▸ Exercise requirements: Starting at the line that contains "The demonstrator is" and stopping after the line that contains "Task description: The", transcribe the listing below exactly; do not include any pictures.

▸ Records shown:
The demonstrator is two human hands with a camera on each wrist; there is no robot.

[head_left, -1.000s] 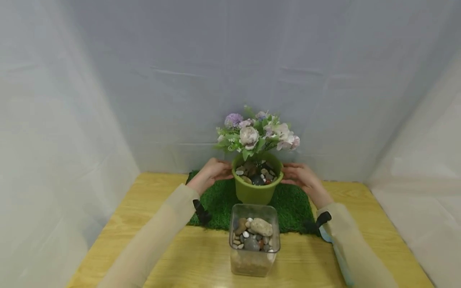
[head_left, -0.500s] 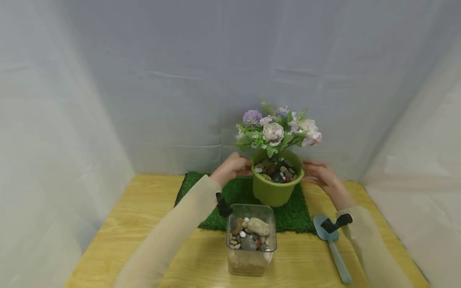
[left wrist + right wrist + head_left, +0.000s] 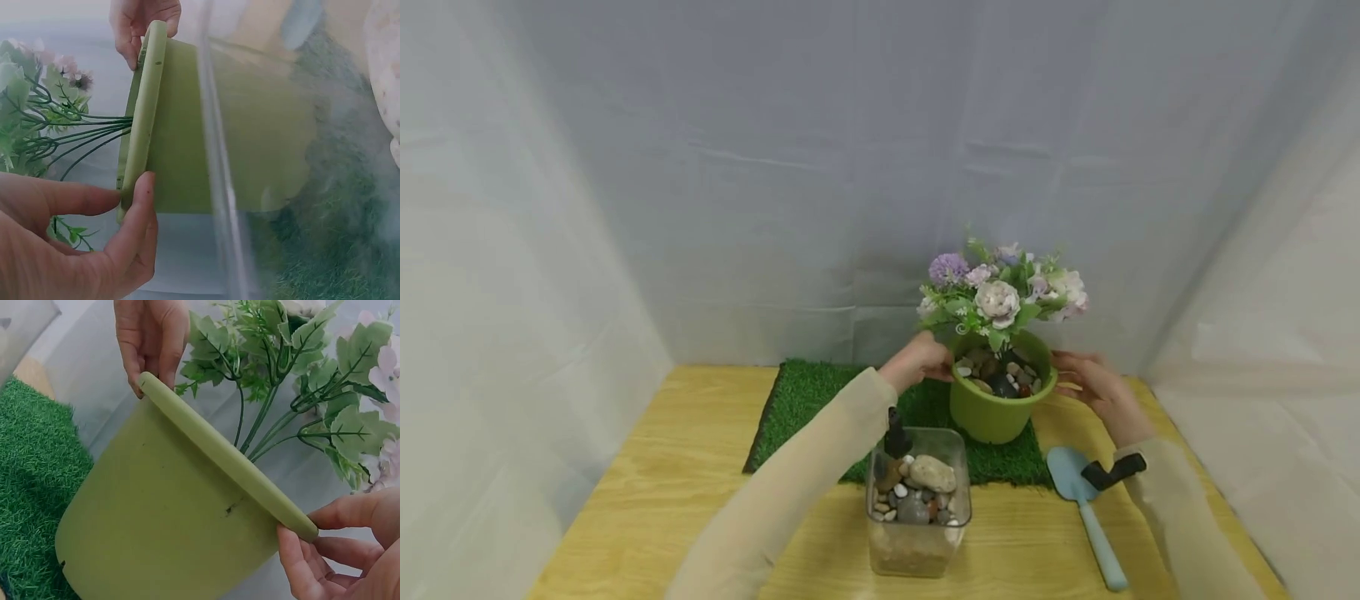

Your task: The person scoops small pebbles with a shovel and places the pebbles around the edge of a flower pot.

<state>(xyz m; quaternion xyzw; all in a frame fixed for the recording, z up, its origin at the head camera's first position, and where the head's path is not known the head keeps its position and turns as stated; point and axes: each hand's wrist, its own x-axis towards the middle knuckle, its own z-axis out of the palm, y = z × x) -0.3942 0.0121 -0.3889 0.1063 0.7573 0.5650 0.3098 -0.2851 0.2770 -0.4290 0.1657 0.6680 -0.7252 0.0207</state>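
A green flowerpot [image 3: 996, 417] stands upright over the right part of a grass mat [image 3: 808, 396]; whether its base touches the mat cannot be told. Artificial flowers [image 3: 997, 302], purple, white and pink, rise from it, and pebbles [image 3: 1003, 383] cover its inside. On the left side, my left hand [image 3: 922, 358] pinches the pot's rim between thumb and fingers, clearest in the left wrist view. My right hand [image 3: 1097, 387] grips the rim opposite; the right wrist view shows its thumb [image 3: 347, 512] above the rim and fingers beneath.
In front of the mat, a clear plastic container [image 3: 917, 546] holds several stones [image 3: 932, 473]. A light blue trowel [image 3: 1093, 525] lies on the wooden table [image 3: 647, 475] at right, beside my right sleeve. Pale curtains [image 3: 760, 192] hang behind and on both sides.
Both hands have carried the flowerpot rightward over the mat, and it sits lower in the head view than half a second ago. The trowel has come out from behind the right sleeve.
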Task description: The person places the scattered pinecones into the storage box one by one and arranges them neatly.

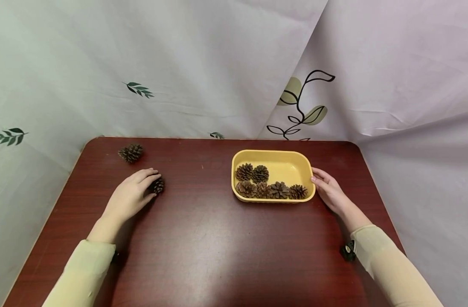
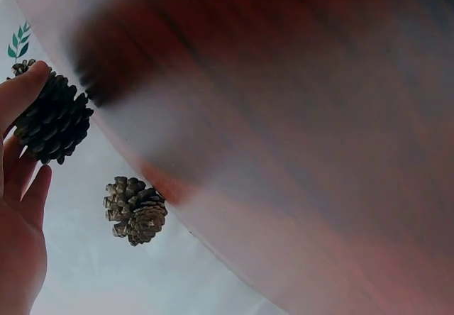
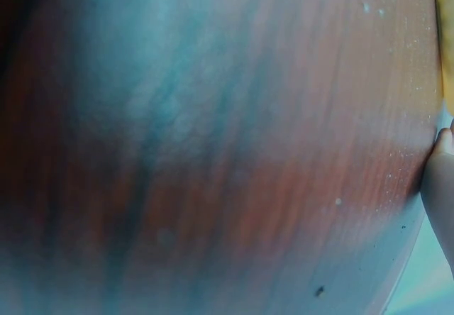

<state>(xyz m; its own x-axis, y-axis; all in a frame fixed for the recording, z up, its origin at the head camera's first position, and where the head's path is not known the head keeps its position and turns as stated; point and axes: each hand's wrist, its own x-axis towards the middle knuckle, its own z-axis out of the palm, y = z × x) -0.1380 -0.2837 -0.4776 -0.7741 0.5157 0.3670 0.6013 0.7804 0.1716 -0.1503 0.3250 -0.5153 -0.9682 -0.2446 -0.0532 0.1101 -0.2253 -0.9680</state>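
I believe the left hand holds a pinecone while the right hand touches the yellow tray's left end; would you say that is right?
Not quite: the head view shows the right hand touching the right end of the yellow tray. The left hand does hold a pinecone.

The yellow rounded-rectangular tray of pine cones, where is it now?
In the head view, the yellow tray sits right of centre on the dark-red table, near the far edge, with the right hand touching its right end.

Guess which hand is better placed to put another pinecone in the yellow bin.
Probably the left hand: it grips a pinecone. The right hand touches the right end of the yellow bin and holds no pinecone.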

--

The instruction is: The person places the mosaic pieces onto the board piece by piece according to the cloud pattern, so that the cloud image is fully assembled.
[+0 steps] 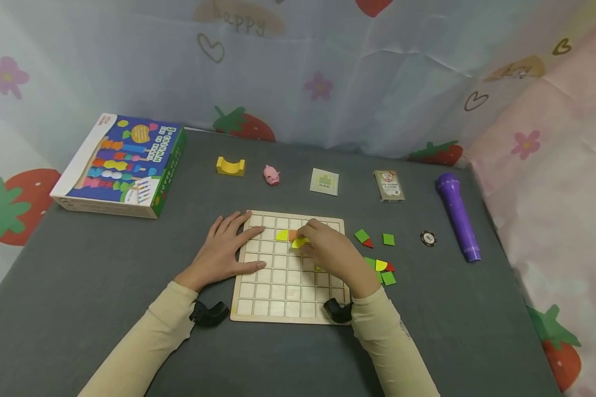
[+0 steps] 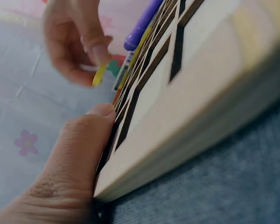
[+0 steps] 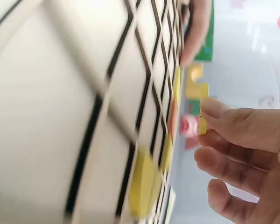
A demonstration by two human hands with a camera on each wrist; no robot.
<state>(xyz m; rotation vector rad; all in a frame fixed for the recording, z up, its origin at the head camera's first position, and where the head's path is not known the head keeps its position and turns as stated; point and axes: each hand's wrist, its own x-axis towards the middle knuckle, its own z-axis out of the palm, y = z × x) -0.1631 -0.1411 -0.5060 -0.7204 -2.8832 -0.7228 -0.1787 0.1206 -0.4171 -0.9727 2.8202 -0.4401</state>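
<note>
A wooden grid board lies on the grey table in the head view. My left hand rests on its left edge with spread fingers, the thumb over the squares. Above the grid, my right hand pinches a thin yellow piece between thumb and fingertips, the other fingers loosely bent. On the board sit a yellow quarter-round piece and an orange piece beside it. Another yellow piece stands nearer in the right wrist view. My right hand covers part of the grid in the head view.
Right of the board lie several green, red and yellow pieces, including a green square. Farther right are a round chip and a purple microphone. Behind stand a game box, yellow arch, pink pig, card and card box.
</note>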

▸ Answer to the problem:
The demonstrator is two human hands with a camera on each wrist; there is no robot.

[head_left, -1.000s] 
[head_left, -0.500s] 
[left wrist + right wrist + head_left, +0.000s] 

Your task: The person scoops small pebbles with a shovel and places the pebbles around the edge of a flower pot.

<state>(xyz m; quaternion xyzw; all in a frame fixed for the recording, z up, its origin at the head camera's first position, and where the head's path is not known the head keeps its position and turns as stated; point and axes: each hand's wrist, its own x-axis towards the middle knuckle, its own z-axis out of the palm, y = z × x) -0.3942 0.0121 -0.3889 0.1063 0.7573 0.5650 0.3098 -0.2851 0.2770 -0.4290 0.1657 0.6680 -0.7252 0.0207</state>
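A green flowerpot [image 3: 996, 417] stands upright over the right part of a grass mat [image 3: 808, 396]; whether its base touches the mat cannot be told. Artificial flowers [image 3: 997, 302], purple, white and pink, rise from it, and pebbles [image 3: 1003, 383] cover its inside. On the left side, my left hand [image 3: 922, 358] pinches the pot's rim between thumb and fingers, clearest in the left wrist view. My right hand [image 3: 1097, 387] grips the rim opposite; the right wrist view shows its thumb [image 3: 347, 512] above the rim and fingers beneath.
In front of the mat, a clear plastic container [image 3: 917, 546] holds several stones [image 3: 932, 473]. A light blue trowel [image 3: 1093, 525] lies on the wooden table [image 3: 647, 475] at right, beside my right sleeve. Pale curtains [image 3: 760, 192] hang behind and on both sides.
Both hands have carried the flowerpot rightward over the mat, and it sits lower in the head view than half a second ago. The trowel has come out from behind the right sleeve.
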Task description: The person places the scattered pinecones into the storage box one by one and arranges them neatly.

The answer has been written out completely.